*** Information supplied ***
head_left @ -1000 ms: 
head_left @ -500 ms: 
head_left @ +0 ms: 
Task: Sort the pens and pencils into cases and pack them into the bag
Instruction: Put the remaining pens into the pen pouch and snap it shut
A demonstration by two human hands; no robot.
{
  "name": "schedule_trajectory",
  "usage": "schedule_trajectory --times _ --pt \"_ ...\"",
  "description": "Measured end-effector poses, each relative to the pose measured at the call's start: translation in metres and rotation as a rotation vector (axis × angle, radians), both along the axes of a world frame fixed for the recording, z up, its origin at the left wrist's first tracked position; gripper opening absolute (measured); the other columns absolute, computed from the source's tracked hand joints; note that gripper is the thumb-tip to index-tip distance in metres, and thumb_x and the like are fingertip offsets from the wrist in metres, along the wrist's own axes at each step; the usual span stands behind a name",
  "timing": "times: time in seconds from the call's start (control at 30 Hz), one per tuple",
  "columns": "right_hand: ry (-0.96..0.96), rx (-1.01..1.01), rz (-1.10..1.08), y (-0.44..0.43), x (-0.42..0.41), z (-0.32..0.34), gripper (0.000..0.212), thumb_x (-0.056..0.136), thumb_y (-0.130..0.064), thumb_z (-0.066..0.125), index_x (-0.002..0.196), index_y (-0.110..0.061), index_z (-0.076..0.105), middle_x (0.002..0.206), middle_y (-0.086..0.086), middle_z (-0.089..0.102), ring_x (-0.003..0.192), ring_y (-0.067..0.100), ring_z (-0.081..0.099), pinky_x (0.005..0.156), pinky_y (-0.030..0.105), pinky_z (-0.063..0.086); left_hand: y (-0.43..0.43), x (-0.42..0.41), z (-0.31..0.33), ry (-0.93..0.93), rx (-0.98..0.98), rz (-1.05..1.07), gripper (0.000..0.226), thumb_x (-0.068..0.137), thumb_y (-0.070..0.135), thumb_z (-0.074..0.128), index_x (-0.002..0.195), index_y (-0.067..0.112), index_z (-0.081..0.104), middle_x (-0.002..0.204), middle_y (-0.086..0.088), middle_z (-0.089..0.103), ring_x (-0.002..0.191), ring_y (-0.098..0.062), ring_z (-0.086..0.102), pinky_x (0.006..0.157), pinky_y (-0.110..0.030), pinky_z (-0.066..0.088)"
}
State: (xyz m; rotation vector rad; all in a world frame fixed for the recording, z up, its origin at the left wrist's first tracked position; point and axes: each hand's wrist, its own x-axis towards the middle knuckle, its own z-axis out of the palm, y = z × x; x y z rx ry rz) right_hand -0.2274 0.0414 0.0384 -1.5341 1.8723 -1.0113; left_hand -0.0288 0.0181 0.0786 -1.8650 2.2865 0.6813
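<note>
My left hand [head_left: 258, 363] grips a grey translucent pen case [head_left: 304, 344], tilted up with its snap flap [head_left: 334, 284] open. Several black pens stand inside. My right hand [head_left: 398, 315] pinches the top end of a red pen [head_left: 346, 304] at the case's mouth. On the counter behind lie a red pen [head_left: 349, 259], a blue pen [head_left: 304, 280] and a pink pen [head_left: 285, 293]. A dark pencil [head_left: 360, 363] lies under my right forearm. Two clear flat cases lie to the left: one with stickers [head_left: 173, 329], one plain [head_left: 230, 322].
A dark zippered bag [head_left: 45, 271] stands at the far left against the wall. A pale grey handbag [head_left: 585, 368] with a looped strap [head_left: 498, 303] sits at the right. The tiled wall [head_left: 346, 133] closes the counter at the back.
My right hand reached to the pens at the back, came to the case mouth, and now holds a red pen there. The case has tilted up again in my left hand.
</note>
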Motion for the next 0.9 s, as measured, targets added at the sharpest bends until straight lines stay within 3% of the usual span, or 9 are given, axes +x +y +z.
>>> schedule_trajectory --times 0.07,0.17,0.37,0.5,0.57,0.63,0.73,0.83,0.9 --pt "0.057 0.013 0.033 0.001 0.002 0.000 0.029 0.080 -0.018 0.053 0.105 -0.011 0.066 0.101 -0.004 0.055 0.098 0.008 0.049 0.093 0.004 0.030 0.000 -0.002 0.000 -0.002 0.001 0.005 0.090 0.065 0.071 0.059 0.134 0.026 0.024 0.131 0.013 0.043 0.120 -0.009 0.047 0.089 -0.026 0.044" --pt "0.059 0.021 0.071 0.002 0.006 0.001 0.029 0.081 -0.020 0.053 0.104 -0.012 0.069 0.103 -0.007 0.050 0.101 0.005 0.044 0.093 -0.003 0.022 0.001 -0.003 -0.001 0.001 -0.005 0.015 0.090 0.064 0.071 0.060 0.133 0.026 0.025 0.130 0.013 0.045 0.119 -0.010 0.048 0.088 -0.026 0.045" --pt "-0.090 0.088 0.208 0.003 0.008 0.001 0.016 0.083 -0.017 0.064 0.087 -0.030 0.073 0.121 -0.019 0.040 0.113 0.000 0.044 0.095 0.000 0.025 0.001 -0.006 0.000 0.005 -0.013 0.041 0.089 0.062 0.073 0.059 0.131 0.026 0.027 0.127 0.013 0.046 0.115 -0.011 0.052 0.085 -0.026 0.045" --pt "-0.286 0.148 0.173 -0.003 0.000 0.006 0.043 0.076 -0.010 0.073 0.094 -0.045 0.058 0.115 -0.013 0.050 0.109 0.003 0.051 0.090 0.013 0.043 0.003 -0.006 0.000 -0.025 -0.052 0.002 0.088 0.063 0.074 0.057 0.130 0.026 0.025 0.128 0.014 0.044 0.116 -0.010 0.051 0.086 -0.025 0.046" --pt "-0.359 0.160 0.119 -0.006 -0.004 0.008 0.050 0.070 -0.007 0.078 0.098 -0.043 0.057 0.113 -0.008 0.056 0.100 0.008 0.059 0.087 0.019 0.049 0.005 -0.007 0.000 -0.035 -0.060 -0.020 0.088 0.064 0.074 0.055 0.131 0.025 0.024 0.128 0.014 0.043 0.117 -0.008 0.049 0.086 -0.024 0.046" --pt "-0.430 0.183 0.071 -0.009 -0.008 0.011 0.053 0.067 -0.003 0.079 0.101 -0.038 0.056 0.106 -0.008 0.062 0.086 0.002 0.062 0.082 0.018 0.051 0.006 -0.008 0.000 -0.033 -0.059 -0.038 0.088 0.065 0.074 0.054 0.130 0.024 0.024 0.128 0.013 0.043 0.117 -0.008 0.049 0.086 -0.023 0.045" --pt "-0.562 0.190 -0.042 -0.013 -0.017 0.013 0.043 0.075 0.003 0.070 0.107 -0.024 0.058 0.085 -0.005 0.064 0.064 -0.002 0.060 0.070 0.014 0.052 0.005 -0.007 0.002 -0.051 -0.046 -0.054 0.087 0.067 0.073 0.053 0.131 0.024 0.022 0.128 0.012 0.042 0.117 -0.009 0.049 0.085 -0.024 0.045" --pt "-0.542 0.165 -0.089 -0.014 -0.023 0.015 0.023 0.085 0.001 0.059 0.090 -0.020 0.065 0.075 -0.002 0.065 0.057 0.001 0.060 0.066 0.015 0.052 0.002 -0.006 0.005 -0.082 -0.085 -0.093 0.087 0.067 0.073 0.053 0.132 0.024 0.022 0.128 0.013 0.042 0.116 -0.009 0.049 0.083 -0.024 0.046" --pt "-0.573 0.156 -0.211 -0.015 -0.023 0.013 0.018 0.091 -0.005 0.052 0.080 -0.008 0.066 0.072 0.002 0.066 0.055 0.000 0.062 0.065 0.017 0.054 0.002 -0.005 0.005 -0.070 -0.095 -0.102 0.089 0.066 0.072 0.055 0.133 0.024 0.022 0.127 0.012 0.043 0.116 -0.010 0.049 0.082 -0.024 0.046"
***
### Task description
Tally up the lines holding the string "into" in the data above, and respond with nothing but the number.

### Response to this task
2